WHAT THE EXERCISE ASKS. Only certain lines below are wanted: those starting at the line containing "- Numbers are" and ending at the line containing "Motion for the", both included, each retyped exactly.
____
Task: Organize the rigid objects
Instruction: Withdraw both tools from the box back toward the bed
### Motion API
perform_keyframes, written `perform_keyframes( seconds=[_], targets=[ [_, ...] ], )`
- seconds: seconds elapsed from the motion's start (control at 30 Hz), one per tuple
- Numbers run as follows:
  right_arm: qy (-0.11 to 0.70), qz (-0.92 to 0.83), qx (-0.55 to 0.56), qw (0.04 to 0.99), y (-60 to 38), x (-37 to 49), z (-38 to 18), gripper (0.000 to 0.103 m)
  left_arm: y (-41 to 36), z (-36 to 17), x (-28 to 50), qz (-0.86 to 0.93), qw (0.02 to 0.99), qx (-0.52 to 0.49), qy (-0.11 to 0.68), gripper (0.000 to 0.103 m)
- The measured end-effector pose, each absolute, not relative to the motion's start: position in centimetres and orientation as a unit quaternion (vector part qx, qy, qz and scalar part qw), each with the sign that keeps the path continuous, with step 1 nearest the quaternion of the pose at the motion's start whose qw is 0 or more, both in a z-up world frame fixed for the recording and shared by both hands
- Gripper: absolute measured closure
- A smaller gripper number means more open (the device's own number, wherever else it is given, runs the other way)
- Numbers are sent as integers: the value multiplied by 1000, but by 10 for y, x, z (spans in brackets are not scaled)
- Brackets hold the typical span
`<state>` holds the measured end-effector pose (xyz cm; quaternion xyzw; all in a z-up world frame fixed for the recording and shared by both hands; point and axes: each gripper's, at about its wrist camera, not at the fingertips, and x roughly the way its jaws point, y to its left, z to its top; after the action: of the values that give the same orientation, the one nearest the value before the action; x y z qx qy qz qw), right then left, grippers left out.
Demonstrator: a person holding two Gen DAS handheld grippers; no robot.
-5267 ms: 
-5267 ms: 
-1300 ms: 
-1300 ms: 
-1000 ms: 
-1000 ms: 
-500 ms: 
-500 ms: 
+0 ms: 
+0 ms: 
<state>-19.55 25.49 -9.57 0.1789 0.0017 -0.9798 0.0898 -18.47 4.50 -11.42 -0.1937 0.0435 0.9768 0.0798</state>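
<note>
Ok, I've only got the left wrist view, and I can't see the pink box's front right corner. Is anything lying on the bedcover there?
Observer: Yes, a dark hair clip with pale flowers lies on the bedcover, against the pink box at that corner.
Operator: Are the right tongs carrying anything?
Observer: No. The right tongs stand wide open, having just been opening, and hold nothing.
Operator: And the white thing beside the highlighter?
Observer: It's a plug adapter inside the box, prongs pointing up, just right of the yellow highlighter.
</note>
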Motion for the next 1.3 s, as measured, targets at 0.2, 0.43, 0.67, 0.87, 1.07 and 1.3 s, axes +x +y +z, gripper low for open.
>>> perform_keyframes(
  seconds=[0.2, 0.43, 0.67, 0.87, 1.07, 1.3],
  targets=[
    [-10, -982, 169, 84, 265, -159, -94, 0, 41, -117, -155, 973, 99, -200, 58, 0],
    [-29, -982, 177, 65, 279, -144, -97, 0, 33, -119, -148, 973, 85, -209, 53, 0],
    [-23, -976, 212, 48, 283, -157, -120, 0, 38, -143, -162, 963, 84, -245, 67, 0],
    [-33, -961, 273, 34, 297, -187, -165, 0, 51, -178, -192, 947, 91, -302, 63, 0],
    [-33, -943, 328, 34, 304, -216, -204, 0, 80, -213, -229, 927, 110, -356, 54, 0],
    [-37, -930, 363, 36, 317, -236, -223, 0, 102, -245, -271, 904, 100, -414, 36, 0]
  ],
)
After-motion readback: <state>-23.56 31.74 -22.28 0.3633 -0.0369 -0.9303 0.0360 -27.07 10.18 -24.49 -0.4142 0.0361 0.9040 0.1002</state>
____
SOLUTION TO THE PROBLEM.
- Numbers are sent as integers: the value multiplied by 1000, but by 10 for y, x, z (spans in brackets are not scaled)
- Brackets hold the typical span
`<state>` holds the measured end-effector pose (xyz cm; quaternion xyzw; all in a z-up world frame fixed for the recording and shared by both hands; point and axes: each gripper's, at about its wrist camera, not at the fingertips, and x roughly the way its jaws point, y to its left, z to its top; after the action: of the values that give the same orientation, the one nearest the value before the action; x y z qx qy qz qw), right then left, grippers left out.
Demonstrator: a person holding two Gen DAS handheld grippers; no robot.
-5267 ms: 
-5267 ms: 
-1300 ms: 
-1300 ms: 
-1000 ms: 
-1000 ms: 
-500 ms: 
-500 ms: 
+0 ms: 
+0 ms: 
<state>-19.55 25.49 -9.57 0.1789 0.0017 -0.9798 0.0898 -18.47 4.50 -11.42 -0.1937 0.0435 0.9768 0.0798</state>
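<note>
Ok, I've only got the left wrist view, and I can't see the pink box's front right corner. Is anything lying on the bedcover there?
Observer: Yes, a dark hair clip with pale flowers lies on the bedcover, against the pink box at that corner.
Operator: Are the right tongs carrying anything?
Observer: No. The right tongs stand wide open, having just been opening, and hold nothing.
Operator: And the white thing beside the highlighter?
Observer: It's a plug adapter inside the box, prongs pointing up, just right of the yellow highlighter.
</note>
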Motion for the next 1.3 s, as measured, targets at 0.2, 0.43, 0.67, 0.87, 1.07 and 1.3 s, axes +x +y +z, gripper low for open.

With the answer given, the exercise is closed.